DATA:
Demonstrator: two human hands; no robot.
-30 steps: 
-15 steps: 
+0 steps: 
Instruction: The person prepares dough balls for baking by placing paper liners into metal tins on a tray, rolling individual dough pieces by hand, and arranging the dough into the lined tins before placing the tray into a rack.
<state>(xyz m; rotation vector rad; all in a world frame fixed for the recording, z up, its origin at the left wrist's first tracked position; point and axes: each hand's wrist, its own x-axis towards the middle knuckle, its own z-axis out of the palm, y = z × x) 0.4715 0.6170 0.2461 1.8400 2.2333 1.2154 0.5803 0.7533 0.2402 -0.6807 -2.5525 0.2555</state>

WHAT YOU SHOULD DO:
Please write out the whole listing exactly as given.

COMPLETED EXERCISE:
Demonstrator: two human hands; no robot.
-30 steps: 
-15 steps: 
+0 steps: 
Instruction: The person prepares dough balls for baking by placing paper liners into metal tins on a tray, rolling individual dough pieces by hand, and arranging the dough into the lined tins before placing the tray into a rack.
<state>(xyz m; rotation vector rad; all in a world frame fixed for the recording, z up, its origin at the left wrist's first tracked position; point and axes: each hand's wrist, its own x-axis towards the middle knuckle, its own z-axis out of the palm, y = z × x) 0.4715 0.6170 0.2461 1.8400 2.2333 1.2154 0.5803 0.7533 0.2402 -0.6807 -2.5525 0.2555</state>

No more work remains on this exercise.